EXERCISE: Output all the entries word for word. Omit the pictures.

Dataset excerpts

┄┄┄┄┄┄┄┄┄┄┄┄┄┄┄┄┄┄┄┄

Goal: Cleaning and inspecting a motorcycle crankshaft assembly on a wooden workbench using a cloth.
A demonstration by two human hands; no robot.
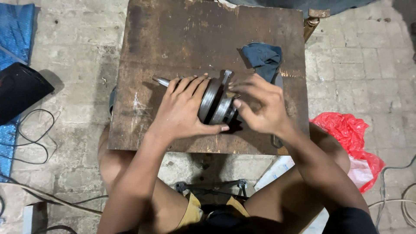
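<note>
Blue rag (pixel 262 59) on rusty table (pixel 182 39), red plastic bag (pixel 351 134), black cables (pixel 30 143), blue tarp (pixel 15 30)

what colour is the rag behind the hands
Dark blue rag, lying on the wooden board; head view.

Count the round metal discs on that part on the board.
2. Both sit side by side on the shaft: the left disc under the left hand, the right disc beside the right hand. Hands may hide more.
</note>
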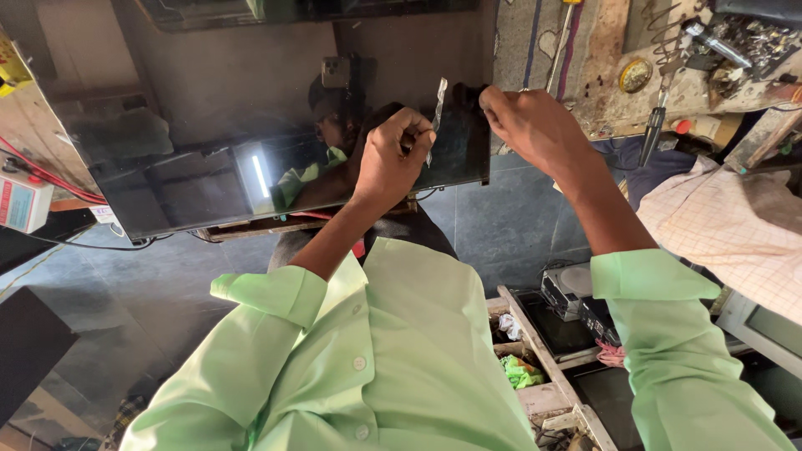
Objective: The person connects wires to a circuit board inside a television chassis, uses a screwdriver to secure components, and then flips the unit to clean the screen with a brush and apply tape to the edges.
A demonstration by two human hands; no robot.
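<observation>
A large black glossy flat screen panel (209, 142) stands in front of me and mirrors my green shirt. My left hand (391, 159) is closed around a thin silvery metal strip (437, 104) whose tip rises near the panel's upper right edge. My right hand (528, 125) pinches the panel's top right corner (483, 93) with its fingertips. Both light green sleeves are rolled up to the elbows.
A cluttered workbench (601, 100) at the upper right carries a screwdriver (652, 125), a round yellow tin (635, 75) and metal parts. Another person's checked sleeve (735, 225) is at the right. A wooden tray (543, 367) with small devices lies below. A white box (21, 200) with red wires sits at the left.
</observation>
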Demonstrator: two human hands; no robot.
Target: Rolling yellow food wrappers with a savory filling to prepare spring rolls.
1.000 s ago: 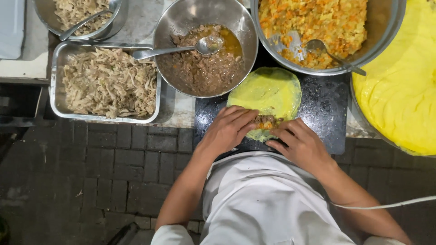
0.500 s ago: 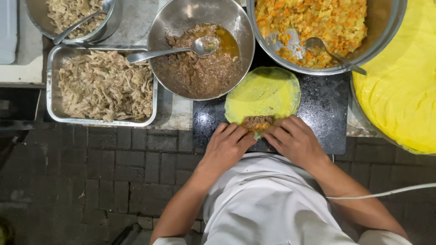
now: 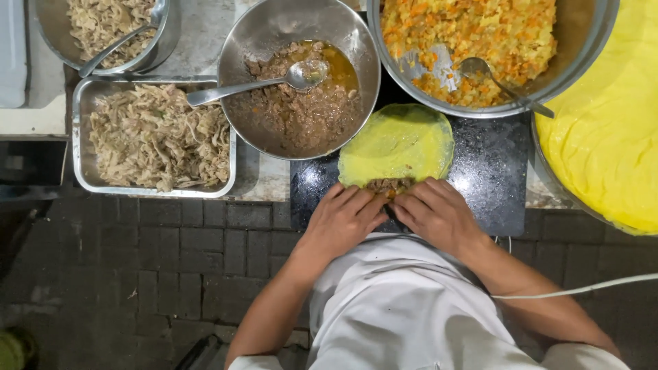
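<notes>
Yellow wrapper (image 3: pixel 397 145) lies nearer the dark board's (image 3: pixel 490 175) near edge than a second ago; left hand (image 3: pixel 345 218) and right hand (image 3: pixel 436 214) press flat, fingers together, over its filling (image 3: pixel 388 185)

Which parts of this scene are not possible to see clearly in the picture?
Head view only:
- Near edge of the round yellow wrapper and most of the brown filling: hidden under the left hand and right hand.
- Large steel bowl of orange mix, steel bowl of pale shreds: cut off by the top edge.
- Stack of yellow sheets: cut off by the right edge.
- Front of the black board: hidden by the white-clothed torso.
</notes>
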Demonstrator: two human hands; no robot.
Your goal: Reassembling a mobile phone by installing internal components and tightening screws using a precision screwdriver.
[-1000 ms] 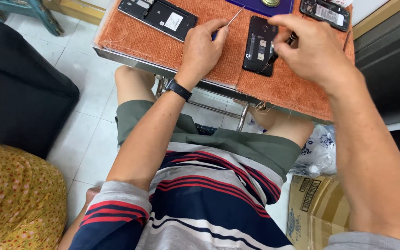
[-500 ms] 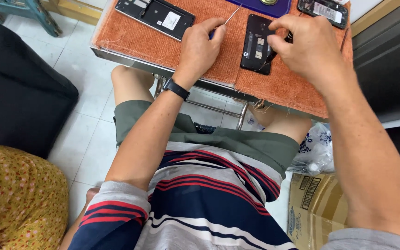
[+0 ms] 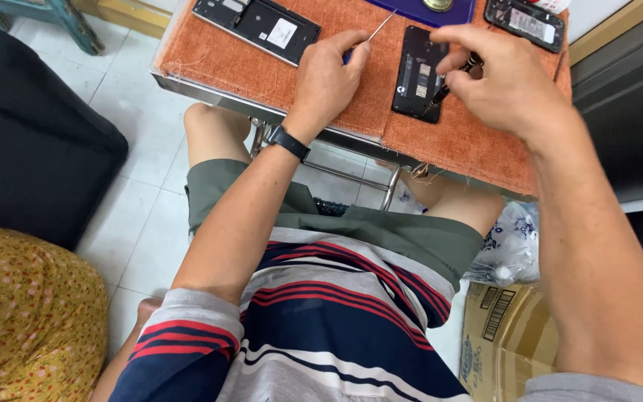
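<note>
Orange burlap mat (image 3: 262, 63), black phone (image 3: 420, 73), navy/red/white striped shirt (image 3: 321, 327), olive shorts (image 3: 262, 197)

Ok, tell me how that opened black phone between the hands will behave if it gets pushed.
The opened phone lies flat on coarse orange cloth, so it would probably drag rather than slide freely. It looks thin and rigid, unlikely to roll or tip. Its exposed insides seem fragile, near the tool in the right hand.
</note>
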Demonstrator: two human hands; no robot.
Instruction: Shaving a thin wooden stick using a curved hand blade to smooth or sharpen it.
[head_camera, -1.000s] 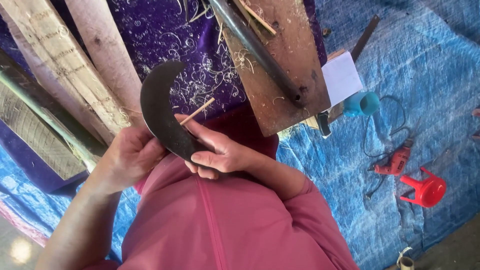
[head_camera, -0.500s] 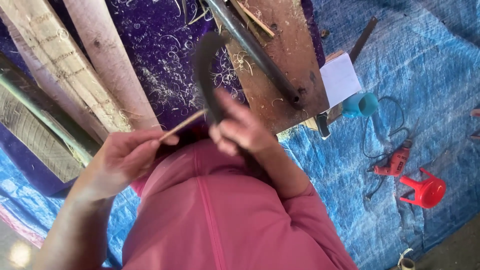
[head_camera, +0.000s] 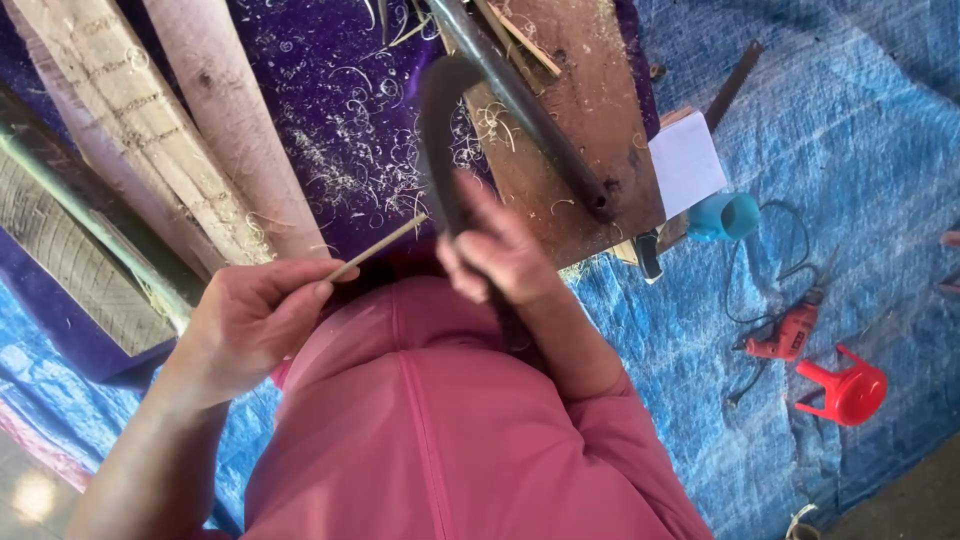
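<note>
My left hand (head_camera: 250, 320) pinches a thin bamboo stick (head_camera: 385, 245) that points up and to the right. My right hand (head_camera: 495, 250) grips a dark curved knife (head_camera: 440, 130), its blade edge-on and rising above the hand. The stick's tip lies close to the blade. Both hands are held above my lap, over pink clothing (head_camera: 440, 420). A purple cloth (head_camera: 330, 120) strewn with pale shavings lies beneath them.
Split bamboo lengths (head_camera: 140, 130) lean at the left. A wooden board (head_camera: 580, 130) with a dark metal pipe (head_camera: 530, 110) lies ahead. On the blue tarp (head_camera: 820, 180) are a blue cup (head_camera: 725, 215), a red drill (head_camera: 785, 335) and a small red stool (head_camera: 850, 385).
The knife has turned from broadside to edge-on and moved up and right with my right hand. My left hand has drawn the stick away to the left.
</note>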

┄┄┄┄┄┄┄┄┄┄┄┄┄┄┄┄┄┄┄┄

YOUR SOLUTION:
Goal: Cleaning and inspecting a motorcycle crankshaft assembly on a wooden workbench using a cloth.
A demonstration by two human hands; no robot.
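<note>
Blue rag (pixel 262 59) on rusty table (pixel 182 39), red plastic bag (pixel 351 134), black cables (pixel 30 143), blue tarp (pixel 15 30)

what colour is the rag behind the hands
Dark blue rag, lying on the wooden board; head view.

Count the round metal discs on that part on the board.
2. Both sit side by side on the shaft: the left disc under the left hand, the right disc beside the right hand. Hands may hide more.
</note>
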Objective: The person connects wires to a circuit board inside a television chassis, uses a screwdriver to secure components, and then flips the unit to clean the screen with a brush and apply tape to the edges.
A demonstration by two human hands; no robot.
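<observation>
A large black glossy flat screen panel (209, 142) stands in front of me and mirrors my green shirt. My left hand (391, 159) is closed around a thin silvery metal strip (437, 104) whose tip rises near the panel's upper right edge. My right hand (528, 125) pinches the panel's top right corner (483, 93) with its fingertips. Both light green sleeves are rolled up to the elbows.
A cluttered workbench (601, 100) at the upper right carries a screwdriver (652, 125), a round yellow tin (635, 75) and metal parts. Another person's checked sleeve (735, 225) is at the right. A wooden tray (543, 367) with small devices lies below. A white box (21, 200) with red wires sits at the left.
</observation>
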Demonstrator: two human hands; no robot.
Target: Rolling yellow food wrappers with a savory filling to prepare spring rolls.
1.000 s ago: 
0.500 s ago: 
now: 
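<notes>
Yellow wrapper (image 3: pixel 397 145) lies nearer the dark board's (image 3: pixel 490 175) near edge than a second ago; left hand (image 3: pixel 345 218) and right hand (image 3: pixel 436 214) press flat, fingers together, over its filling (image 3: pixel 388 185)

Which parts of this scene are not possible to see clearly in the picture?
Head view only:
- Near edge of the round yellow wrapper and most of the brown filling: hidden under the left hand and right hand.
- Large steel bowl of orange mix, steel bowl of pale shreds: cut off by the top edge.
- Stack of yellow sheets: cut off by the right edge.
- Front of the black board: hidden by the white-clothed torso.
</notes>
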Demonstrator: two human hands; no robot.
Your goal: Reassembling a mobile phone by installing internal components and tightening screws using a precision screwdriver.
[-1000 ms] 
[-500 ms] 
[+0 ms] 
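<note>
Orange burlap mat (image 3: 262, 63), black phone (image 3: 420, 73), navy/red/white striped shirt (image 3: 321, 327), olive shorts (image 3: 262, 197)

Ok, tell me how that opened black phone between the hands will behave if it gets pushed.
The opened phone lies flat on coarse orange cloth, so it would probably drag rather than slide freely. It looks thin and rigid, unlikely to roll or tip. Its exposed insides seem fragile, near the tool in the right hand.
</note>
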Demonstrator: two human hands; no robot.
Instruction: Shaving a thin wooden stick using a curved hand blade to smooth or sharpen it.
[head_camera, -1.000s] 
[head_camera, -0.500s] 
[head_camera, +0.000s] 
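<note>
My left hand (head_camera: 250, 320) pinches a thin bamboo stick (head_camera: 385, 245) that points up and to the right. My right hand (head_camera: 495, 250) grips a dark curved knife (head_camera: 440, 130), its blade edge-on and rising above the hand. The stick's tip lies close to the blade. Both hands are held above my lap, over pink clothing (head_camera: 440, 420). A purple cloth (head_camera: 330, 120) strewn with pale shavings lies beneath them.
Split bamboo lengths (head_camera: 140, 130) lean at the left. A wooden board (head_camera: 580, 130) with a dark metal pipe (head_camera: 530, 110) lies ahead. On the blue tarp (head_camera: 820, 180) are a blue cup (head_camera: 725, 215), a red drill (head_camera: 785, 335) and a small red stool (head_camera: 850, 385).
The knife has turned from broadside to edge-on and moved up and right with my right hand. My left hand has drawn the stick away to the left.
</note>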

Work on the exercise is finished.